§ How to complete this task
An exact copy of every entry is what's needed, so please transcribe them all.

§ Exercise material
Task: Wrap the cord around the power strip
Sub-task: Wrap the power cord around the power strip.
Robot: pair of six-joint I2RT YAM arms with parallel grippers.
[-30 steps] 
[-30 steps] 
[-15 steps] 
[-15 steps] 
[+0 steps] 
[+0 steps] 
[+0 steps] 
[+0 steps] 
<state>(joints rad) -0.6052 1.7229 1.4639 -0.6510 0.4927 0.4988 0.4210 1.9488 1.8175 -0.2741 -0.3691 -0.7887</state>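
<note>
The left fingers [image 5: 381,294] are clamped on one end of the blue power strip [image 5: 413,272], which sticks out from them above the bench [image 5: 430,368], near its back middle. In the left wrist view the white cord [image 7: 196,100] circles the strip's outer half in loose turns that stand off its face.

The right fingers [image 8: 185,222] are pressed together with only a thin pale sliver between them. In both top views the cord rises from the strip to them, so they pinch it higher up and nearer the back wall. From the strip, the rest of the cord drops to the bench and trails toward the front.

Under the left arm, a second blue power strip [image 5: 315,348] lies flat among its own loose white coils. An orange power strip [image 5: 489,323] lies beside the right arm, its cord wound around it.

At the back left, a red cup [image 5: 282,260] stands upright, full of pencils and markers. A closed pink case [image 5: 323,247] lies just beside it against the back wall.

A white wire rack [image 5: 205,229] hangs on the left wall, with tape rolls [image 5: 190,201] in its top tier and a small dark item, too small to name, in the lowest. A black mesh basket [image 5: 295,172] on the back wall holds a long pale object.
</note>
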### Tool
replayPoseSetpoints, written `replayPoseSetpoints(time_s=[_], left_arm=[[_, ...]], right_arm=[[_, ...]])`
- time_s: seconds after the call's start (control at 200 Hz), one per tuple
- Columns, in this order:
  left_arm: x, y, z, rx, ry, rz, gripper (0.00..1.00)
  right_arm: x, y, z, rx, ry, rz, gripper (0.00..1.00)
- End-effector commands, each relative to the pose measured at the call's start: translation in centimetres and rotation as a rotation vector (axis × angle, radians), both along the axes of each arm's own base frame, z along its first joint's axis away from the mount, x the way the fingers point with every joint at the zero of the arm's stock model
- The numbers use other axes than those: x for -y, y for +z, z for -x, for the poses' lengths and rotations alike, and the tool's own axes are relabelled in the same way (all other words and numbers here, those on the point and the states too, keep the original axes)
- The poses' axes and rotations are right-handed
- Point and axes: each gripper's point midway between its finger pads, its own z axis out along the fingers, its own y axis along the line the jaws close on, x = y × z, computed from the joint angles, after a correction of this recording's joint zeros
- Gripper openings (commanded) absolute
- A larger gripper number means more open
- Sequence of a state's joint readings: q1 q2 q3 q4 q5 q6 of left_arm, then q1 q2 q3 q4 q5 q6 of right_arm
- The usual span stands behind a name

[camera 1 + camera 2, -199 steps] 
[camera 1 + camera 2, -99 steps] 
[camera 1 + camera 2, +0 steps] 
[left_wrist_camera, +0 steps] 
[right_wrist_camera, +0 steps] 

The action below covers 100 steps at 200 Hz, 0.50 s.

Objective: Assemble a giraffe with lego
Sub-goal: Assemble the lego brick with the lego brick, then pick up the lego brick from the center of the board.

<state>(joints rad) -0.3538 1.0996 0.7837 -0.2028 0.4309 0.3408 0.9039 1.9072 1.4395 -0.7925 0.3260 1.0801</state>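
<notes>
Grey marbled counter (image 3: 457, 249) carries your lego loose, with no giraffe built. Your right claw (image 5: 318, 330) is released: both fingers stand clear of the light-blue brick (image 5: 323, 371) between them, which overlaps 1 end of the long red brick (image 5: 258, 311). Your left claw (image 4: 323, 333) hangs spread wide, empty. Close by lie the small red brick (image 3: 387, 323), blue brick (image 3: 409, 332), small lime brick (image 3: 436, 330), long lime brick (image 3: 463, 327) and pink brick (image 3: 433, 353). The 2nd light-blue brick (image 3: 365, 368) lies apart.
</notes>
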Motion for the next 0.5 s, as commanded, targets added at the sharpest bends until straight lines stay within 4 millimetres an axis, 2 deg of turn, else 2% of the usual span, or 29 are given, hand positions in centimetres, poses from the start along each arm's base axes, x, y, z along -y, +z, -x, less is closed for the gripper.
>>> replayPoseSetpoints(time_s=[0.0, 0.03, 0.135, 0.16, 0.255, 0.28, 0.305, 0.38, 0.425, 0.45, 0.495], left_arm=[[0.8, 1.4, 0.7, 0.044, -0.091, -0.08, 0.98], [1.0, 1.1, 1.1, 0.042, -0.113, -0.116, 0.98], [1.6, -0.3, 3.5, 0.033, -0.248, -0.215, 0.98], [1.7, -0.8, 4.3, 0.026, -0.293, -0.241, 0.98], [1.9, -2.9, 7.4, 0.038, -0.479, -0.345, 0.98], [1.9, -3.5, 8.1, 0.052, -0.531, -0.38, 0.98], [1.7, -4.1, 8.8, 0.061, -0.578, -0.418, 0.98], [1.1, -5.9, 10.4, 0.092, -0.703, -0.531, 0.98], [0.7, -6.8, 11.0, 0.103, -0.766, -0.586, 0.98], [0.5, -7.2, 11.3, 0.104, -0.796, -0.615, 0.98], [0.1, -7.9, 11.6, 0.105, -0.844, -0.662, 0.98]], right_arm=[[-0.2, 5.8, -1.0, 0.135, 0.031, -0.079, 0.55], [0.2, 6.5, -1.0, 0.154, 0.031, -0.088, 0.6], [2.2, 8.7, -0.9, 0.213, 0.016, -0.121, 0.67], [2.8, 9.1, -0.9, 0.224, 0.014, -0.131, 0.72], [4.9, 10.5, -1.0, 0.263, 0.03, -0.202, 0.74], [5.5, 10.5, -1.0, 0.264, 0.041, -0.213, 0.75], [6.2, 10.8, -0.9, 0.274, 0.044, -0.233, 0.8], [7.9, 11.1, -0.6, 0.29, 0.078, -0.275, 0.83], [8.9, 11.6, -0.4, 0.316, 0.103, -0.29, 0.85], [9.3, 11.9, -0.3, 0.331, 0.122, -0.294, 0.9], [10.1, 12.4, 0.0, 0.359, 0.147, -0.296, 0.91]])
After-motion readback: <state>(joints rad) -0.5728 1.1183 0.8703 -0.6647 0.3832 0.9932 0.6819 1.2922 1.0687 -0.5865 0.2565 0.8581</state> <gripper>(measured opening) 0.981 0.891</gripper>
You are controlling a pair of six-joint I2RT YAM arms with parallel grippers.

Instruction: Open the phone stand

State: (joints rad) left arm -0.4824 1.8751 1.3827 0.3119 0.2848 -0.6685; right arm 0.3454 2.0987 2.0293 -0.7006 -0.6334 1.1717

§ Task response
Task: Wrap the cord around the power strip
Sub-task: Wrap the power cord around the power strip.
Robot: pair of six-joint I2RT YAM arms with parallel grippers.
[-30 steps] 
[-30 steps] 
[-15 steps] 
[-15 steps] 
[+0 steps] 
[+0 steps] 
[+0 steps] 
[+0 steps] 
<state>(joints rad) -0.6052 1.7229 1.4639 -0.6510 0.4927 0.4988 0.4210 1.9488 1.8175 -0.2741 -0.3691 -0.7887</state>
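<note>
The left fingers [image 5: 381,294] are clamped on one end of the blue power strip [image 5: 413,272], which sticks out from them above the bench [image 5: 430,368], near its back middle. In the left wrist view the white cord [image 7: 196,100] circles the strip's outer half in loose turns that stand off its face.

The right fingers [image 8: 185,222] are pressed together with only a thin pale sliver between them. In both top views the cord rises from the strip to them, so they pinch it higher up and nearer the back wall. From the strip, the rest of the cord drops to the bench and trails toward the front.

Under the left arm, a second blue power strip [image 5: 315,348] lies flat among its own loose white coils. An orange power strip [image 5: 489,323] lies beside the right arm, its cord wound around it.

At the back left, a red cup [image 5: 282,260] stands upright, full of pencils and markers. A closed pink case [image 5: 323,247] lies just beside it against the back wall.

A white wire rack [image 5: 205,229] hangs on the left wall, with tape rolls [image 5: 190,201] in its top tier and a small dark item, too small to name, in the lowest. A black mesh basket [image 5: 295,172] on the back wall holds a long pale object.
</note>
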### Tool
replayPoseSetpoints, written `replayPoseSetpoints(time_s=[_], left_arm=[[_, ...]], right_arm=[[_, ...]])`
- time_s: seconds after the call's start (control at 200 Hz), one per tuple
- Columns, in this order:
  left_arm: x, y, z, rx, ry, rz, gripper (0.00..1.00)
  right_arm: x, y, z, rx, ry, rz, gripper (0.00..1.00)
- End-effector commands, each relative to the pose measured at the call's start: translation in centimetres and rotation as a rotation vector (axis × angle, radians), both along the axes of each arm's own base frame, z along its first joint's axis away from the mount, x the way the fingers point with every joint at the zero of the arm's stock model
- The numbers use other axes than those: x for -y, y for +z, z for -x, for the poses' lengths and rotations alike, and the tool's own axes are relabelled in the same way (all other words and numbers here, those on the point and the states too, keep the original axes)
- The poses' axes and rotations are right-handed
- Point and axes: each gripper's point midway between its finger pads, its own z axis out along the fingers, its own y axis along the line the jaws close on, x = y × z, computed from the joint angles, after a correction of this recording's joint zeros
- Gripper openings (commanded) absolute
- A larger gripper number means more open
- Sequence of a state's joint readings: q1 q2 q3 q4 q5 q6 of left_arm, then q1 q2 q3 q4 q5 q6 of right_arm
- The usual span stands behind a name

[camera 1 + camera 2, -199 steps] 
[camera 1 + camera 2, -99 steps] 
[camera 1 + camera 2, +0 steps] 
[left_wrist_camera, +0 steps] 
[right_wrist_camera, +0 steps] 

The action below covers 100 steps at 200 Hz, 0.50 s.

Objective: Assemble a giraffe with lego
Sub-goal: Assemble the lego brick with the lego brick, then pick up the lego brick from the center of the board.

<state>(joints rad) -0.3538 1.0996 0.7837 -0.2028 0.4309 0.3408 0.9039 1.9072 1.4395 -0.7925 0.3260 1.0801</state>
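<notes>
Grey marbled counter (image 3: 457, 249) carries your lego loose, with no giraffe built. Your right claw (image 5: 318, 330) is released: both fingers stand clear of the light-blue brick (image 5: 323, 371) between them, which overlaps 1 end of the long red brick (image 5: 258, 311). Your left claw (image 4: 323, 333) hangs spread wide, empty. Close by lie the small red brick (image 3: 387, 323), blue brick (image 3: 409, 332), small lime brick (image 3: 436, 330), long lime brick (image 3: 463, 327) and pink brick (image 3: 433, 353). The 2nd light-blue brick (image 3: 365, 368) lies apart.
</notes>
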Motion for the next 0.5 s, as commanded, targets added at the sharpest bends until straight lines stay within 4 millimetres an axis, 2 deg of turn, else 2% of the usual span, or 29 are given, hand positions in centimetres, poses from the start along each arm's base axes, x, y, z along -y, +z, -x, less is closed for the gripper.
>>> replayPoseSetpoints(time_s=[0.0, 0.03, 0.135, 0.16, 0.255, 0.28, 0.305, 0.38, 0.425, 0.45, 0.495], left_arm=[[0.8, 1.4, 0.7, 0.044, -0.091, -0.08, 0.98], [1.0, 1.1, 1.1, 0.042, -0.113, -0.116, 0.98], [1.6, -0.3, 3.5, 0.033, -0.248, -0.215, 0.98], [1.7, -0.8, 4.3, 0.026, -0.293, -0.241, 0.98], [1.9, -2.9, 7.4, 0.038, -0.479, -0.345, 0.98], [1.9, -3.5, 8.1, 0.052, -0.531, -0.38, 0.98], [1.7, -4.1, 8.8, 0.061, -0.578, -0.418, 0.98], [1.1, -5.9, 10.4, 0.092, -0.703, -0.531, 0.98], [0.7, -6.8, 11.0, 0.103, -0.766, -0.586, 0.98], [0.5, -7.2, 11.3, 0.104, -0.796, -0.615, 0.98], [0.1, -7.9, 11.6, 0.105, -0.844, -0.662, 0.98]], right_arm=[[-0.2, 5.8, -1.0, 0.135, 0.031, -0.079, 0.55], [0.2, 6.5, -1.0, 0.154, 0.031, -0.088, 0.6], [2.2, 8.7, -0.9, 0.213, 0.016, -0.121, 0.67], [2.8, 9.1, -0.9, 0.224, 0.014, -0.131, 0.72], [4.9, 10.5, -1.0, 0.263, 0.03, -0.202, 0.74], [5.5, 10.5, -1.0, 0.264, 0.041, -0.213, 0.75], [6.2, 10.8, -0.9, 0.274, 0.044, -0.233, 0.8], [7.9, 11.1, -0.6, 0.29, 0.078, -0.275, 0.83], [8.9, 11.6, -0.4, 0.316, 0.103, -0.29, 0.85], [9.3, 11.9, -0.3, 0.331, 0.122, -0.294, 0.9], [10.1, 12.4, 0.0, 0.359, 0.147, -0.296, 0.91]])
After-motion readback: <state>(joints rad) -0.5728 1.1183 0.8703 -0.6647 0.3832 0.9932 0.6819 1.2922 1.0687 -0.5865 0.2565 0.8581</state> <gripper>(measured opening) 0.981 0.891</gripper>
You are controlling a pair of six-joint I2RT YAM arms with parallel grippers.

Instruction: Open the phone stand

State: (joints rad) left arm -0.4824 1.8751 1.3827 0.3119 0.2848 -0.6685; right arm 0.3454 2.0987 2.0293 -0.7006 -0.6334 1.1717

Response complete; there is no more output.